# Assignment
Would you copy all lines in the data that contain the word "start"?

# Available data
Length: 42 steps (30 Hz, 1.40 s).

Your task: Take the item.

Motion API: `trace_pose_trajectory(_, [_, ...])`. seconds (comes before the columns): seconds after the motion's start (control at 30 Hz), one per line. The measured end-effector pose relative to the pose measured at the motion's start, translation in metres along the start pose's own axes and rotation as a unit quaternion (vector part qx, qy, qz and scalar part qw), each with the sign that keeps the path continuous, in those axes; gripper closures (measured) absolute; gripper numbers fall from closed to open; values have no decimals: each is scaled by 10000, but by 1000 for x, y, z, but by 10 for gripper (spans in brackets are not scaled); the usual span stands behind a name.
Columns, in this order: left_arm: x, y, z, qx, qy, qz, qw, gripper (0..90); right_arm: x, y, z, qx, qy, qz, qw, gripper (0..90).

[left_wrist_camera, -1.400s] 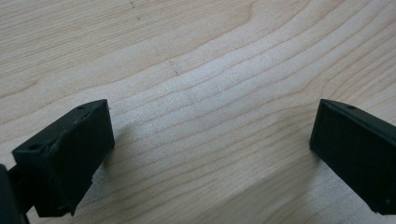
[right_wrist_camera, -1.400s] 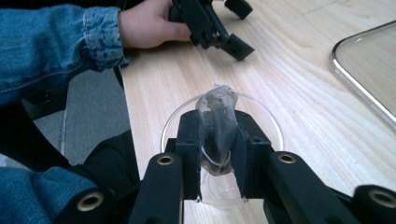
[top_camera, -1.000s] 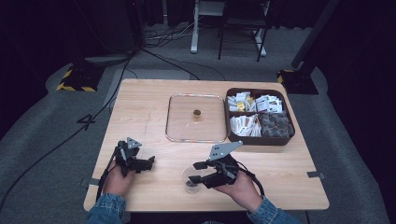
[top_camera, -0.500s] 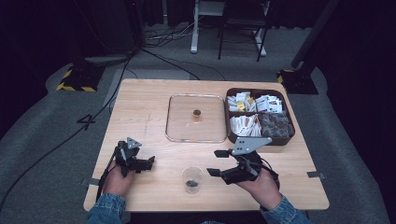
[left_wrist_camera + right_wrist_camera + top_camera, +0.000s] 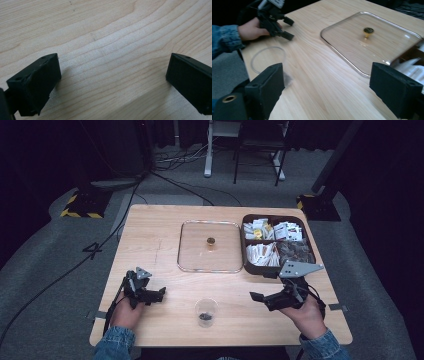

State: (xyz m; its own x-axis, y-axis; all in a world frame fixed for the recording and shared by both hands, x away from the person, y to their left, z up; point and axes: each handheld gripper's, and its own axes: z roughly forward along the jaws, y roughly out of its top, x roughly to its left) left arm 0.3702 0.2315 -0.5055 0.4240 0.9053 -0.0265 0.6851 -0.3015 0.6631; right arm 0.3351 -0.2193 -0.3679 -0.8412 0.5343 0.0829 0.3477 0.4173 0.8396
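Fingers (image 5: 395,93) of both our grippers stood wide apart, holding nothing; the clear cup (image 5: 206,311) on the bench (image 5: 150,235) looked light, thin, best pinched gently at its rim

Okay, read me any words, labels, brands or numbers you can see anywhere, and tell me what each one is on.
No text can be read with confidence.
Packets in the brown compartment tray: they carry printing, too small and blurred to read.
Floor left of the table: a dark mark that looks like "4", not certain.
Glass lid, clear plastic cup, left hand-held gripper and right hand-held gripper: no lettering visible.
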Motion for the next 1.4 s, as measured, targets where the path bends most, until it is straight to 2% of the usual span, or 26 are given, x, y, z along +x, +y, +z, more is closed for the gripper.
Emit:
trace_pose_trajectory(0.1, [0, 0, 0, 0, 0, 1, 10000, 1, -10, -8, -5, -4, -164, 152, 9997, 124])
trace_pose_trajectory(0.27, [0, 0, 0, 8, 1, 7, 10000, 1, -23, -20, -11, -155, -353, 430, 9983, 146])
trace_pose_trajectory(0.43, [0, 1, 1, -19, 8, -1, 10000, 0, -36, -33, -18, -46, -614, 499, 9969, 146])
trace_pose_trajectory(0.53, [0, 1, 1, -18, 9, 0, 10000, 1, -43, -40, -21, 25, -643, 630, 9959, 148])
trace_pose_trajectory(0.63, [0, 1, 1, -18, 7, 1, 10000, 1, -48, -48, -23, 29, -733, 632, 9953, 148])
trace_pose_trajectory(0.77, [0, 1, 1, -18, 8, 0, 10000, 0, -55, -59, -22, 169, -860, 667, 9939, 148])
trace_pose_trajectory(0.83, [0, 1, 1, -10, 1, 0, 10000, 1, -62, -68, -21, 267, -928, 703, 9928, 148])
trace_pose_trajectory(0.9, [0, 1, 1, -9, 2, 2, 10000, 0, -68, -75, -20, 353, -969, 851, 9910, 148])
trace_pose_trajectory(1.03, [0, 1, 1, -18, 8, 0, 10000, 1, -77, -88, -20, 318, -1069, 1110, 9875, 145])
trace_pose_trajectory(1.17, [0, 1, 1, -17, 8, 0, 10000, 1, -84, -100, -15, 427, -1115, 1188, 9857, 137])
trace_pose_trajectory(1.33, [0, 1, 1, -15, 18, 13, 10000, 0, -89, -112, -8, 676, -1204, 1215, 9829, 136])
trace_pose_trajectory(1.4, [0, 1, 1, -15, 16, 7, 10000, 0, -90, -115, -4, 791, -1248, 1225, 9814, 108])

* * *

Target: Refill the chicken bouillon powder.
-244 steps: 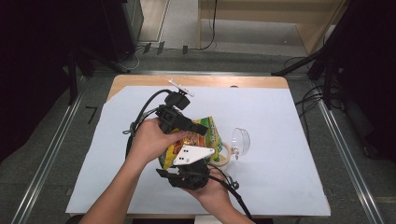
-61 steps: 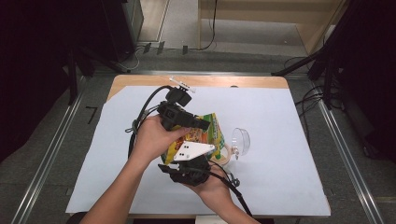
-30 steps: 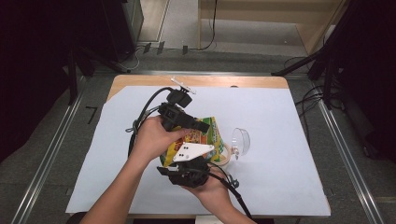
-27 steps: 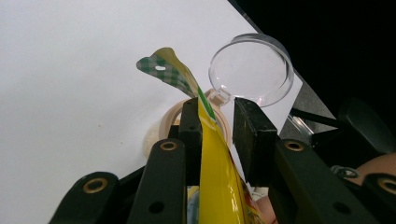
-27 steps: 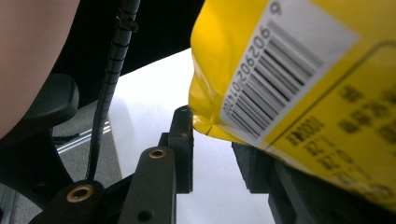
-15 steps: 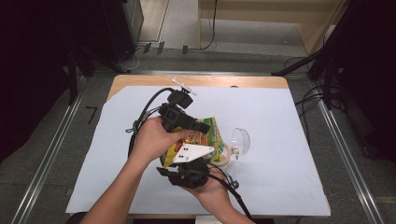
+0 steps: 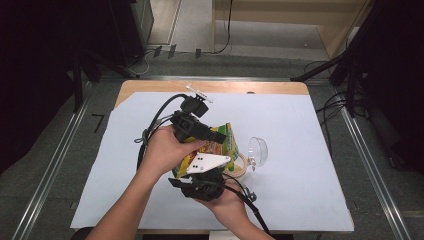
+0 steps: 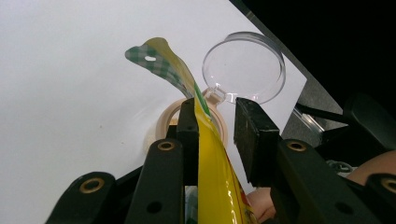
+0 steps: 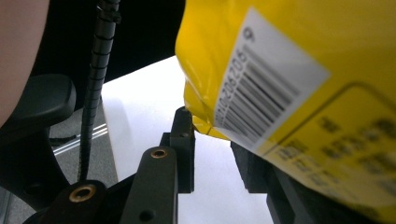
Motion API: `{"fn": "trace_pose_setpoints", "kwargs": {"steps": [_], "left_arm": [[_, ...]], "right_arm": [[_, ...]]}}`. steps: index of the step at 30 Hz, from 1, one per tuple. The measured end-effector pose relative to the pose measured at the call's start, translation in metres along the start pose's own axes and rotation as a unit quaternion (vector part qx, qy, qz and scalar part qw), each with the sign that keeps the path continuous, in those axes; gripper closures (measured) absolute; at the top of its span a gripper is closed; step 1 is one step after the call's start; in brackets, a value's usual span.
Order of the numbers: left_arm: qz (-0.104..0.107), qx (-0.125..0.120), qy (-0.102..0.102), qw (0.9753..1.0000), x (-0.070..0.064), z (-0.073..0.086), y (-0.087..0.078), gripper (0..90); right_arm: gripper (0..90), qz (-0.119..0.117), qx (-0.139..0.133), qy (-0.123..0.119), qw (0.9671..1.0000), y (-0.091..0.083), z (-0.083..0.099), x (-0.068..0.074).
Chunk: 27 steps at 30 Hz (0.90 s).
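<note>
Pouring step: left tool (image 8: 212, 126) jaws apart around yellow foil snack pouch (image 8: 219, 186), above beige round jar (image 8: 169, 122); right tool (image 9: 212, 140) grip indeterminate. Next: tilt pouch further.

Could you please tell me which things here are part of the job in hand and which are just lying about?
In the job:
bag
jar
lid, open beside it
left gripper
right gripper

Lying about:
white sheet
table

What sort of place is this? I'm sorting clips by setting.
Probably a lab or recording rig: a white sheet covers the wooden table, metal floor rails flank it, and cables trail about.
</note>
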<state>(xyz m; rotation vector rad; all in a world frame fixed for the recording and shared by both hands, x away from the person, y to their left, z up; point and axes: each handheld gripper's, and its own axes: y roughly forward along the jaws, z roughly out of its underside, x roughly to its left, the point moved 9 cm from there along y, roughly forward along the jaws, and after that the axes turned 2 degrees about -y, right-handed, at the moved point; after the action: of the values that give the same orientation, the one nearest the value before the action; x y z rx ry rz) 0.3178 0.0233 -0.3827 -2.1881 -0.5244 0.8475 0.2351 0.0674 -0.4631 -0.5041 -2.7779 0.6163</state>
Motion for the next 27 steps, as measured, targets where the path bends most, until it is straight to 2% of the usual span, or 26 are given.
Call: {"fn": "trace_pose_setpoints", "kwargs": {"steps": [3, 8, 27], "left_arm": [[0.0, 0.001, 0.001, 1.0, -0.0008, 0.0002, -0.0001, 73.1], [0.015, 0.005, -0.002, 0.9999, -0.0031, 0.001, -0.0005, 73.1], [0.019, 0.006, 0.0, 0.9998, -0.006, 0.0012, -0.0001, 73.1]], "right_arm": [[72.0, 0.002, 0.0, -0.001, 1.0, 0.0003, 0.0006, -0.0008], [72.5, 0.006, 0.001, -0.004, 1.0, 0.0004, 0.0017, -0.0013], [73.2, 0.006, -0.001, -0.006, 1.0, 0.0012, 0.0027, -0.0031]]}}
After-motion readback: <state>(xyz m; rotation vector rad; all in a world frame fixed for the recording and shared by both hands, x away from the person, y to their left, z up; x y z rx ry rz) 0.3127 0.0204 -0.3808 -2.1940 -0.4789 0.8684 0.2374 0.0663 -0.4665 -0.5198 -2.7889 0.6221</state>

# Completed exercise
Motion API: `trace_pose_trajectory(_, [_, ...])`. seconds (comes before the columns): seconds after the motion's start (control at 30 Hz), one per line. The measured end-effector pose relative to the pose measured at the motion's start, translation in metres along the start pose's own axes and rotation as a unit quaternion (vector part qx, qy, qz and scalar part qw), each with the sign that keeps the path continuous, in those axes; gripper closures (measured) absolute; gripper numbers fall from closed to open; values have no decimals: each is scaled by 10000, but by 1000 for x, y, z, but by 10 for gripper (spans in brackets are not scaled); the usual span stands behind a name.
Motion API: `{"fn": "trace_pose_setpoints", "kwargs": {"steps": [_], "left_arm": [[_, ...]], "right_arm": [[_, ...]]}}`. steps: index of the step at 30 Hz, from 1, one per tuple. The measured end-effector pose relative to the pose measured at the call's start, translation in metres along the start pose's own axes and rotation as a unit quaternion (vector part qx, qy, qz and scalar part qw), each with the sign that keeps the path continuous, in those axes; gripper closures (measured) absolute; at the top of its span a gripper is closed; step 1 is one step after the call's start; in brackets, a value's usual span.

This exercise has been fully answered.